ASSIGNED TASK:
Read through the lines below for the string "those" and copy each one that has it.

━━━━━ DATA EXCERPT

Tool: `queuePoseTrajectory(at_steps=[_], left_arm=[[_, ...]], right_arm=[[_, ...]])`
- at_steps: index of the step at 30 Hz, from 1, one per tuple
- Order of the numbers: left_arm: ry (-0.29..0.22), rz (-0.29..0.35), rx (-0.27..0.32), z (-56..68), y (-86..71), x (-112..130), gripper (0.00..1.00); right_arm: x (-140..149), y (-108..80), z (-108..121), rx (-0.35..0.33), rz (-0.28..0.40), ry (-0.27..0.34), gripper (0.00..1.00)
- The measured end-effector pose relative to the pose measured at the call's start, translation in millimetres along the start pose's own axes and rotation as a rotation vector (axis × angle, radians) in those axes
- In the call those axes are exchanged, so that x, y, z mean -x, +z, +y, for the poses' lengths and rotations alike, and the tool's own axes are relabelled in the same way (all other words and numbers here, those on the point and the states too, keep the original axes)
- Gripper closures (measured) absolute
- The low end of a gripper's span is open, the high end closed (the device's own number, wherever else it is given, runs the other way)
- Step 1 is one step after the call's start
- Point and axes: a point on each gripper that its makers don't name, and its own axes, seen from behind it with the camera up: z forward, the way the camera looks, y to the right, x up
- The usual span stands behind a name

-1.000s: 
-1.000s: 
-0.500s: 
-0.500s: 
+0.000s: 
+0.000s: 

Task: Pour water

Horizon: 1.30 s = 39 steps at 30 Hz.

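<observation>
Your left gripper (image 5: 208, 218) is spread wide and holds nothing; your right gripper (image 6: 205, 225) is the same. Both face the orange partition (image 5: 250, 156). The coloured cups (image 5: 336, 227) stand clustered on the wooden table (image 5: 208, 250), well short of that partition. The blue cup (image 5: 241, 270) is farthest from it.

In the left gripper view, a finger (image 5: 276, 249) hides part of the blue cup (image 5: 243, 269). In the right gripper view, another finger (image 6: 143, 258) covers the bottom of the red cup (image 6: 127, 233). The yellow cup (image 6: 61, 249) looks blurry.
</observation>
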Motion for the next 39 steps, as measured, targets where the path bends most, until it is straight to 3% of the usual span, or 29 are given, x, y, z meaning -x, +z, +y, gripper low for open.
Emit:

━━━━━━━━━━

WRITTEN RESPONSE:
- The measured end-effector pose relative to the pose measured at the call's start, translation in millimetres along the start pose's own axes and rotation as a rotation vector (axis × angle, radians) in those axes
- In the call those axes are exchanged, so that x, y, z mean -x, +z, +y, for the poses' lengths and rotations alike, and the tool's own axes are relabelled in the same way (all other words and numbers here, those on the point and the states too, keep the original axes)

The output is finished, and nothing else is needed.